How many lines of the data hold the word "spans"? State the number and nothing else.

BEGIN WORKING DATA

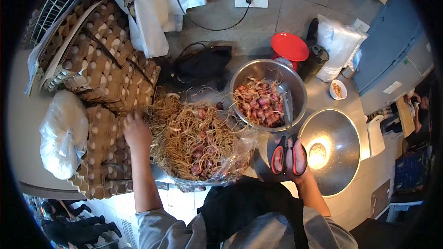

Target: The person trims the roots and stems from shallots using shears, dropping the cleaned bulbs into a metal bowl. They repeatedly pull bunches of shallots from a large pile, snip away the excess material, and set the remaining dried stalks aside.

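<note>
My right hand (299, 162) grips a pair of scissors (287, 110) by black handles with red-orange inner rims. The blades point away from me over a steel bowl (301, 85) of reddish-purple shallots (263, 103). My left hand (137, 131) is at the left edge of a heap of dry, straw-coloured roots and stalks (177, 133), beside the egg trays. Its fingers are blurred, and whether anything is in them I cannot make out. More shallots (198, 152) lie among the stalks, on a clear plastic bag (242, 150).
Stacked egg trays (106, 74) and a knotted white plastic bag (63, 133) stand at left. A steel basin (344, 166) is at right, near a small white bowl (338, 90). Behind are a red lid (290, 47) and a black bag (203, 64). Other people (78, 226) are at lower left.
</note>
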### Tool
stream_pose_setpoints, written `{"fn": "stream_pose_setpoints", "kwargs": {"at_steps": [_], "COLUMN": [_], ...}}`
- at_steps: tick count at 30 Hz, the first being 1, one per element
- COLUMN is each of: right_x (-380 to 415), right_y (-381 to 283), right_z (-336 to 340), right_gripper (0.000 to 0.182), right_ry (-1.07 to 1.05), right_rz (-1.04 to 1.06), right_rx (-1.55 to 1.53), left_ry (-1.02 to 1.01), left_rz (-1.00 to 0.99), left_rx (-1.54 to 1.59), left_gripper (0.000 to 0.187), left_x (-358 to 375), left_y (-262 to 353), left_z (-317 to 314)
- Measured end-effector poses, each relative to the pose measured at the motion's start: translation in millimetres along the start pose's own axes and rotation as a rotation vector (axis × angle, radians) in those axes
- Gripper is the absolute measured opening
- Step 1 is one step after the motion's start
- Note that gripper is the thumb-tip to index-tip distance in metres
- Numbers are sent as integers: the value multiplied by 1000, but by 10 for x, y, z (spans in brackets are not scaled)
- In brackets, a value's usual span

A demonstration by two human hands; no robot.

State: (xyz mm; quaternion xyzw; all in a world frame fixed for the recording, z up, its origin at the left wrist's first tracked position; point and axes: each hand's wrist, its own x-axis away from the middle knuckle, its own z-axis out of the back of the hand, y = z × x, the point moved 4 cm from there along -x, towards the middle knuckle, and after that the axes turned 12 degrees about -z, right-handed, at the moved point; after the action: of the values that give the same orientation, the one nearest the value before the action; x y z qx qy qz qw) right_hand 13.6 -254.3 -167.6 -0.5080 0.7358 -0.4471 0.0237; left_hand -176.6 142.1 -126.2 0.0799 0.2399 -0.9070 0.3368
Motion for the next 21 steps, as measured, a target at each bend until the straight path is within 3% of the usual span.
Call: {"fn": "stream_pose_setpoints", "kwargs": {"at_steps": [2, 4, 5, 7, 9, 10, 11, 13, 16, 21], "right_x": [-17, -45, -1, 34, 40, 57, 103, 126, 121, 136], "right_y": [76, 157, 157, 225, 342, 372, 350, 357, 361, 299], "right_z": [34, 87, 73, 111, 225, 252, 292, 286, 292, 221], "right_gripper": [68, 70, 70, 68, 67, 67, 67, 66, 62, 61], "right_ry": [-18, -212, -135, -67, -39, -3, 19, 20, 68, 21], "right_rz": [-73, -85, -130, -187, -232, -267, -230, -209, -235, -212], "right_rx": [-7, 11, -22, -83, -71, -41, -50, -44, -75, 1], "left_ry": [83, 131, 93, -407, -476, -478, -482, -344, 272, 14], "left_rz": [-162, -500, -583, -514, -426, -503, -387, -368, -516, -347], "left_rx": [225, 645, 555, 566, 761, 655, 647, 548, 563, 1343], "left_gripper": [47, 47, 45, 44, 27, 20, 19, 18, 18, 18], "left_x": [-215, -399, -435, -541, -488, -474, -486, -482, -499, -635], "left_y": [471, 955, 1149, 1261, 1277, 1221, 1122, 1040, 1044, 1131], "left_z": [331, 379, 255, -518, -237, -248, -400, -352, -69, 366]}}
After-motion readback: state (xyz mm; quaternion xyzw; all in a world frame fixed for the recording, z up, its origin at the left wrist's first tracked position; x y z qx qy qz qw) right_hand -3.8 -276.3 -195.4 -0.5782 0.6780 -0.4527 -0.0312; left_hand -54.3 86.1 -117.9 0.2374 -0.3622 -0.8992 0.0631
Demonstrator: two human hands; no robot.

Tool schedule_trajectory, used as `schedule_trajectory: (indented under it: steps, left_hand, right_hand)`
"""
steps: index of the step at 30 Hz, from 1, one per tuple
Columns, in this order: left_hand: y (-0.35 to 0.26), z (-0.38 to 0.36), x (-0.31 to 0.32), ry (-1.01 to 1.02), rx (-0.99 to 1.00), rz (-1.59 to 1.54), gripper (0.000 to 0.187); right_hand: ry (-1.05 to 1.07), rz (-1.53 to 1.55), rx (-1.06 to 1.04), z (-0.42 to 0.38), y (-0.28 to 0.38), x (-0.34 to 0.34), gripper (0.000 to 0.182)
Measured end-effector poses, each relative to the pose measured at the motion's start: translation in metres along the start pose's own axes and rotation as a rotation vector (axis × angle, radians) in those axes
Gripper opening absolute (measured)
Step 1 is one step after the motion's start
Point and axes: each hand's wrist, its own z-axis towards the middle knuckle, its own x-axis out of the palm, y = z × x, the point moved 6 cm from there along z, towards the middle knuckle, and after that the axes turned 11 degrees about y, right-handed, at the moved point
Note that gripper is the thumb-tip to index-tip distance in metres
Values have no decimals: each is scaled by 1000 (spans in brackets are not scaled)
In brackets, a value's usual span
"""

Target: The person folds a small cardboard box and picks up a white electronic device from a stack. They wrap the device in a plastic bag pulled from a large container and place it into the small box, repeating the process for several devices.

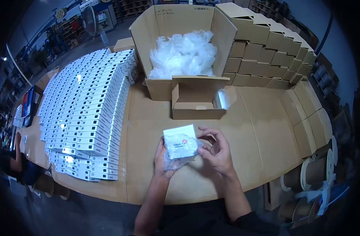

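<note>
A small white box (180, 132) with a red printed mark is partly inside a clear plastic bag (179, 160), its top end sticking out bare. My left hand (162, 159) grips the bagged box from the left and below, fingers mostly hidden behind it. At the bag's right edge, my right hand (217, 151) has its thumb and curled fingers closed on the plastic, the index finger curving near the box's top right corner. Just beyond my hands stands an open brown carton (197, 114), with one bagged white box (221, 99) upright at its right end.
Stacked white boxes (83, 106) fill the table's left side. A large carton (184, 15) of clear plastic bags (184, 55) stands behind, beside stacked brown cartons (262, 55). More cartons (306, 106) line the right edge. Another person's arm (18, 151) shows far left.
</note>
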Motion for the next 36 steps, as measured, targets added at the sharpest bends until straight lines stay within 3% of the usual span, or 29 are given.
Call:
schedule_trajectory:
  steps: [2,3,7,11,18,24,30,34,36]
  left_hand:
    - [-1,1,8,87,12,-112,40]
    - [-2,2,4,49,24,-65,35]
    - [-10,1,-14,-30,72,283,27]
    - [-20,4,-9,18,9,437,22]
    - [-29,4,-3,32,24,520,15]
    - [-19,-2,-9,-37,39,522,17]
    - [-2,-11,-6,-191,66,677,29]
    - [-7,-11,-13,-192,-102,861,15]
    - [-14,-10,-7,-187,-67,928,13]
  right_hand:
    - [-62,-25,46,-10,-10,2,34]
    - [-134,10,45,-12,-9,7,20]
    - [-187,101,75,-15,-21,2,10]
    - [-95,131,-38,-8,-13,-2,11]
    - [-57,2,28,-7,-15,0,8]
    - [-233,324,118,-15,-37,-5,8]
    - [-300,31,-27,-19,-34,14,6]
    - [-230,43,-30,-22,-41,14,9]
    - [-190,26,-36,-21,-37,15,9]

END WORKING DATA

**SOLUTION TO THIS TASK:**
2